# [THE INPUT]
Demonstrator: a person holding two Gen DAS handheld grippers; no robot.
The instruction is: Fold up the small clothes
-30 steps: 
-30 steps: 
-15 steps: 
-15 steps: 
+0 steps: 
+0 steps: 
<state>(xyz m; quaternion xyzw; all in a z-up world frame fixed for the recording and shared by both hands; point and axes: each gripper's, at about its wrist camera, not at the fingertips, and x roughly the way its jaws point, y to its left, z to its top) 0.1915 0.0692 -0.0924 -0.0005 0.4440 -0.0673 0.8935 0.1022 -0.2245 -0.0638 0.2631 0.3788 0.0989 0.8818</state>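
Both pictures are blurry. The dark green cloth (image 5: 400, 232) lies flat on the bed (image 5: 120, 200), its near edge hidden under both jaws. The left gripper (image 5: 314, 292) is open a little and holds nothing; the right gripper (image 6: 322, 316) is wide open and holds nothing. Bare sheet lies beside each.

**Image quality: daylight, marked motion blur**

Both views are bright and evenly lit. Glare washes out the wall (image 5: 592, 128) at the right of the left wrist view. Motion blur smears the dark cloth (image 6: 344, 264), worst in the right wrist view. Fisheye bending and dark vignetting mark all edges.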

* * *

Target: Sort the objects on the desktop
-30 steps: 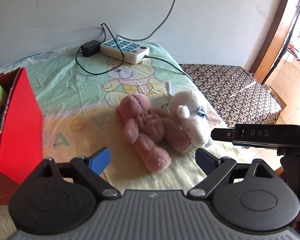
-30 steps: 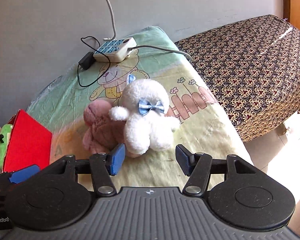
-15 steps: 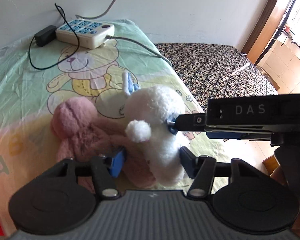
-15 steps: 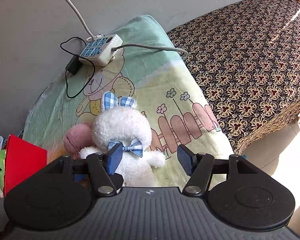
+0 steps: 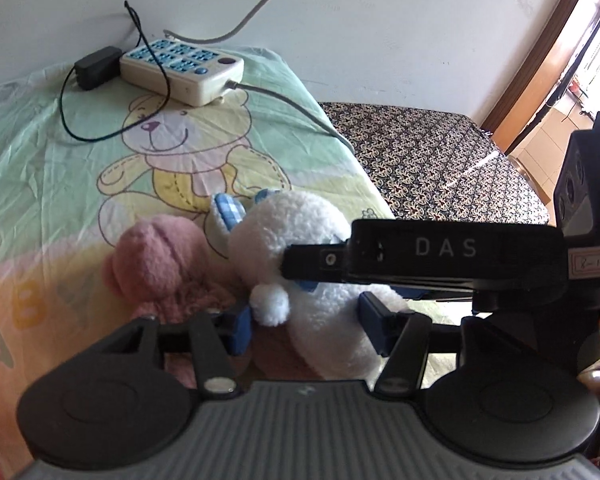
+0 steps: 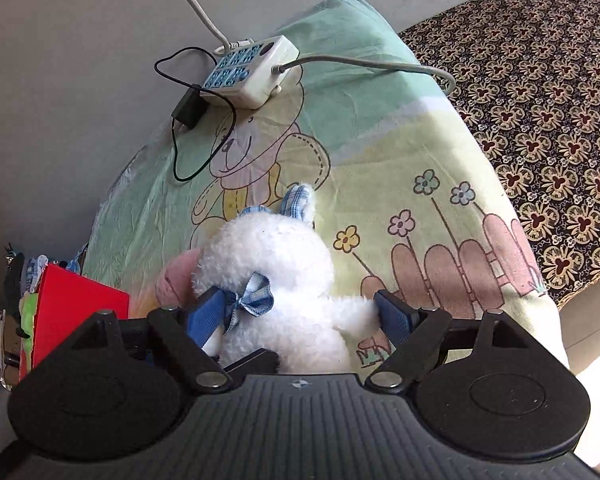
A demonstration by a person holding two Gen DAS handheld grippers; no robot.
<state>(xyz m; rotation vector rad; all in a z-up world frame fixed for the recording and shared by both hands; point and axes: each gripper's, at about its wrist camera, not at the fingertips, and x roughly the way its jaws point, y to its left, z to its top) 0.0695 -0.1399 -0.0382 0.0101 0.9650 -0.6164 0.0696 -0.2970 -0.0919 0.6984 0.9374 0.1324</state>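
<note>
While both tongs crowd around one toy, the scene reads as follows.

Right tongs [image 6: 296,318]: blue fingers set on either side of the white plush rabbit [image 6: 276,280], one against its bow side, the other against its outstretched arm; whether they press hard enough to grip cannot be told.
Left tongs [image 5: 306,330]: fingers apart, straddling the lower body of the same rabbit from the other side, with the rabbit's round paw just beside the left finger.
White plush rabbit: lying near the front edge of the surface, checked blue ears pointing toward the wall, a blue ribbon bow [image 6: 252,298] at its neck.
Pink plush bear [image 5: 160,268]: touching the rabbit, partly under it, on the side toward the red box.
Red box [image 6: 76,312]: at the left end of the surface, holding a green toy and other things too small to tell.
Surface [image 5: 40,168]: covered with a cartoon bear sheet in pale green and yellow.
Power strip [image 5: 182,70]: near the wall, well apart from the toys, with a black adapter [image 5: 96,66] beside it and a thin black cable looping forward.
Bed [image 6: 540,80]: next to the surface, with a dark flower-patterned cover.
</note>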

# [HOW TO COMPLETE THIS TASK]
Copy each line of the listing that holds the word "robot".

# [ANSWER SPACE]
Demonstrator: a person holding two Gen DAS handheld grippers; no robot.
A demonstration by a person holding two Gen DAS handheld grippers; no robot.

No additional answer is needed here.